§ **WHAT TO WORK ON**:
For the word "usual", return each line of the data in which it occurs.

§ **RECORDS SUPPLIED**:
________________________

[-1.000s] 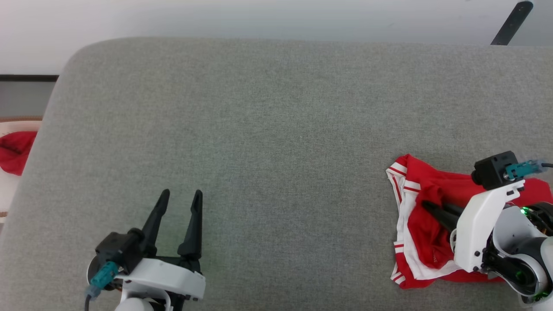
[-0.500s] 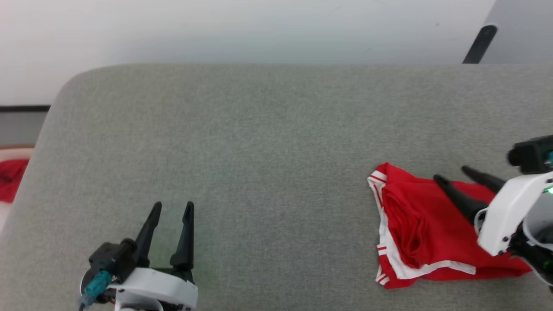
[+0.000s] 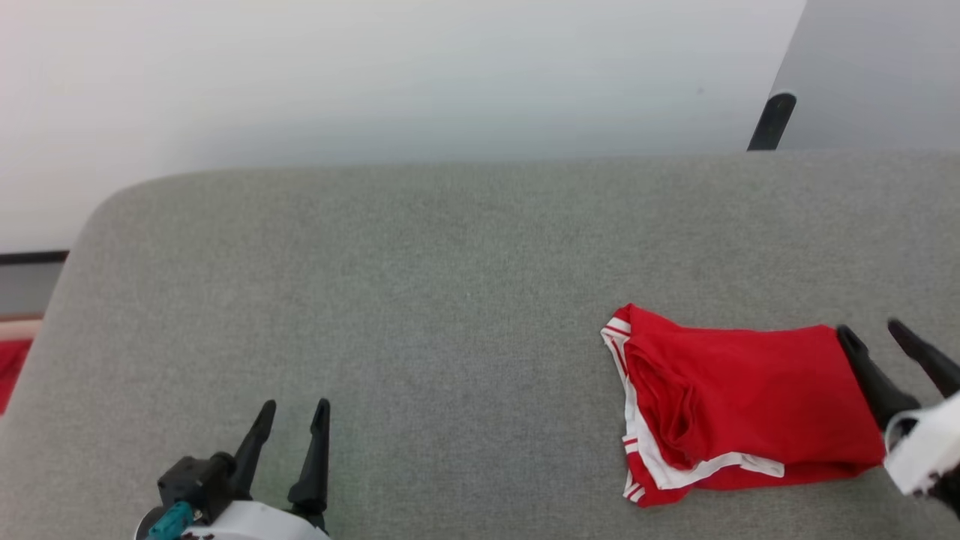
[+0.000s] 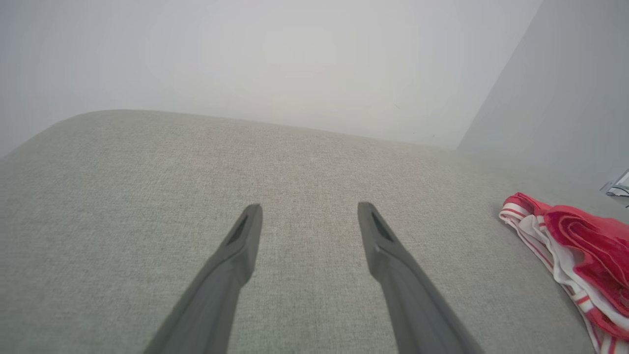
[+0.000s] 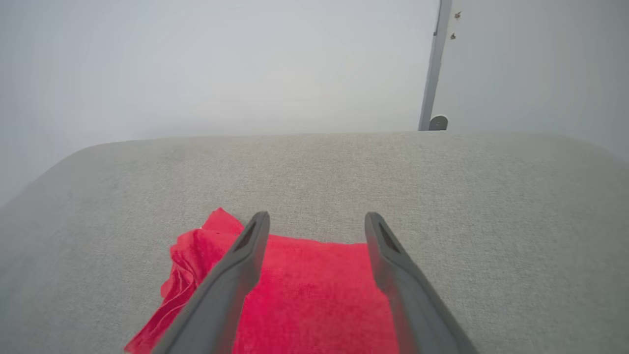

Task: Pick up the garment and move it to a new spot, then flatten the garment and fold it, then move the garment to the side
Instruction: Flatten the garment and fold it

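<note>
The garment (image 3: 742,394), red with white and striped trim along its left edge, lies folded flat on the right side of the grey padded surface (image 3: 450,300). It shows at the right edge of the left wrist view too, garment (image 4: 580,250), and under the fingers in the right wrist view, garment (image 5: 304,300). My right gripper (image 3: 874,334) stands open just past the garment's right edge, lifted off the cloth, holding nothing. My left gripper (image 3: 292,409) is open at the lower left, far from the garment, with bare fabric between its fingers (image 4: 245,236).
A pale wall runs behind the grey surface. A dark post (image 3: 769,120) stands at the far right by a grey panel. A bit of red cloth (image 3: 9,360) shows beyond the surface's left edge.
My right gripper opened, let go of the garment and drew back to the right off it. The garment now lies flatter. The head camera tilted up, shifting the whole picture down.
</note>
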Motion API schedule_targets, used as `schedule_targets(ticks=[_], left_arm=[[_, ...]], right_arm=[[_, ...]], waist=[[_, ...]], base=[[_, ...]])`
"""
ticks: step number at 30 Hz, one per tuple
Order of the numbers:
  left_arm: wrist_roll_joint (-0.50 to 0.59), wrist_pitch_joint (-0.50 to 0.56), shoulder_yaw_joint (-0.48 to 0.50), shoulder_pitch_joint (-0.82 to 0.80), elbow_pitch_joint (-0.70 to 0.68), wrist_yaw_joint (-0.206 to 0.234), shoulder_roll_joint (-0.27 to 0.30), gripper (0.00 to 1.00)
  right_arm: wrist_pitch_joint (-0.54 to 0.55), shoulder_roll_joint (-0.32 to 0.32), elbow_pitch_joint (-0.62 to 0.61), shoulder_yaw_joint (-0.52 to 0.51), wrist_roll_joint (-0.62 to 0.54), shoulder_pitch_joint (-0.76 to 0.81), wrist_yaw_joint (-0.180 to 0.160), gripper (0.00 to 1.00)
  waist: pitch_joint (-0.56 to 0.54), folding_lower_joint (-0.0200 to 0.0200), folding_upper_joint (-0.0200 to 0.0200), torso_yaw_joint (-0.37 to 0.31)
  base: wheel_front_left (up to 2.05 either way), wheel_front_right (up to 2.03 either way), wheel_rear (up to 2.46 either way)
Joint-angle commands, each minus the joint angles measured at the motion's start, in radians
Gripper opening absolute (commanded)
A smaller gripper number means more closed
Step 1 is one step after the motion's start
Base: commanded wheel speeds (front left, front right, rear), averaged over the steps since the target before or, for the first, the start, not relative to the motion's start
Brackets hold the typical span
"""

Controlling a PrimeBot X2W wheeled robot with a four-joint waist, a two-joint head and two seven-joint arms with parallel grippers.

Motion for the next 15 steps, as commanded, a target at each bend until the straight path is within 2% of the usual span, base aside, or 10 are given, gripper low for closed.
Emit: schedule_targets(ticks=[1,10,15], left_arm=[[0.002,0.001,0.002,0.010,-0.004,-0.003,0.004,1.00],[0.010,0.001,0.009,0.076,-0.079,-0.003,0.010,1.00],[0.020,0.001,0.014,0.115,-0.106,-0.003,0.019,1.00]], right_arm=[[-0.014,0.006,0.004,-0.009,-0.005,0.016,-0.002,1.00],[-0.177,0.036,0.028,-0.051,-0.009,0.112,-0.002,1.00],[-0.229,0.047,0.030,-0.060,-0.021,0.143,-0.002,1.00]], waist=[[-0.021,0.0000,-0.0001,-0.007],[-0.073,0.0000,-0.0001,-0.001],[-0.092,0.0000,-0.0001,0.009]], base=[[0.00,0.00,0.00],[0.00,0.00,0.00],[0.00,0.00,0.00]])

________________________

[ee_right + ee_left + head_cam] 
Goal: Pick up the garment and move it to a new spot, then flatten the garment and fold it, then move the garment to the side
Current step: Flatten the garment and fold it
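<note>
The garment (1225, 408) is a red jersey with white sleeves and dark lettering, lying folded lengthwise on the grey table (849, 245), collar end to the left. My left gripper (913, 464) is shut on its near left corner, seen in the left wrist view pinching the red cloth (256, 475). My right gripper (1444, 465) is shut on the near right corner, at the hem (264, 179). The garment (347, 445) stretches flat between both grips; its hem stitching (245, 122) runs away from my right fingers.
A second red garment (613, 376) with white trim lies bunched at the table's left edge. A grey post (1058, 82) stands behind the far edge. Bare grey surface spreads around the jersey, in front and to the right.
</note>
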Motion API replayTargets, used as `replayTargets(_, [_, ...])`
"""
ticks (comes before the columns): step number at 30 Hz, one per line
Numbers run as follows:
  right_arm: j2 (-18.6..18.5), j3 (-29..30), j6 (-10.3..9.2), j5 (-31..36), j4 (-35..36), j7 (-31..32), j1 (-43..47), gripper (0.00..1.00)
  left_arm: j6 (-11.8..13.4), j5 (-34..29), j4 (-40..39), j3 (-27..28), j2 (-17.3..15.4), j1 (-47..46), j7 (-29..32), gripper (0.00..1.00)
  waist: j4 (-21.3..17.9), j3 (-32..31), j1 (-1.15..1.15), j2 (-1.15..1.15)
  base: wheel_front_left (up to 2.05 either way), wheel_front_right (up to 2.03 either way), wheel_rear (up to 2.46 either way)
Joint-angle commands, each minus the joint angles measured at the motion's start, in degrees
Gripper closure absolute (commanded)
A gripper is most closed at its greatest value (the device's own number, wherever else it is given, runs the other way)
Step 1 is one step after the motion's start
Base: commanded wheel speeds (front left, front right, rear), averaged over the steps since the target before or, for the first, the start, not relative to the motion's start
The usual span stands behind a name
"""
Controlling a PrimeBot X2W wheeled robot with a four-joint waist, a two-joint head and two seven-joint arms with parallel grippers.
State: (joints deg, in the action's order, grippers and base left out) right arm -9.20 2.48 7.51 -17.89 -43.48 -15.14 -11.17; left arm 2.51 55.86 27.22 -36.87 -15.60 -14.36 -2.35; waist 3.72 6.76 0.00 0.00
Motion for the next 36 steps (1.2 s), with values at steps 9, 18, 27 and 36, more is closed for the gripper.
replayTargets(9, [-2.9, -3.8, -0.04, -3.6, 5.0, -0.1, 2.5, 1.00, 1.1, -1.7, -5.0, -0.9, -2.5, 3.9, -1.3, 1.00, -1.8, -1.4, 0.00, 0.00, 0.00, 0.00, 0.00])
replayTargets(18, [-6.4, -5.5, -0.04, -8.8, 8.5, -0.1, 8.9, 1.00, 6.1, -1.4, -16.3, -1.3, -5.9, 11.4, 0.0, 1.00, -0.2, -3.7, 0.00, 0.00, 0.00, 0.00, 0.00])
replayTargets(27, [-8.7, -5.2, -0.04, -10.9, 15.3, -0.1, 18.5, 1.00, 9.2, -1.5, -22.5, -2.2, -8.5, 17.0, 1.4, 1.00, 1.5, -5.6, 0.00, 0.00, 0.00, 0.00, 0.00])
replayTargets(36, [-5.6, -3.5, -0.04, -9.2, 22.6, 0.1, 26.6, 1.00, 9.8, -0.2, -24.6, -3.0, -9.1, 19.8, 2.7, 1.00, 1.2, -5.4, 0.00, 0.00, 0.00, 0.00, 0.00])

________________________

§ **RESPONSE TO THIS EXERCISE**:
Motion for the next 15 steps, as commanded, a target at each bend until the straight path is within 2% of the usual span, base aside, or 10 are given, gripper low for closed.
The usual span stands behind a name

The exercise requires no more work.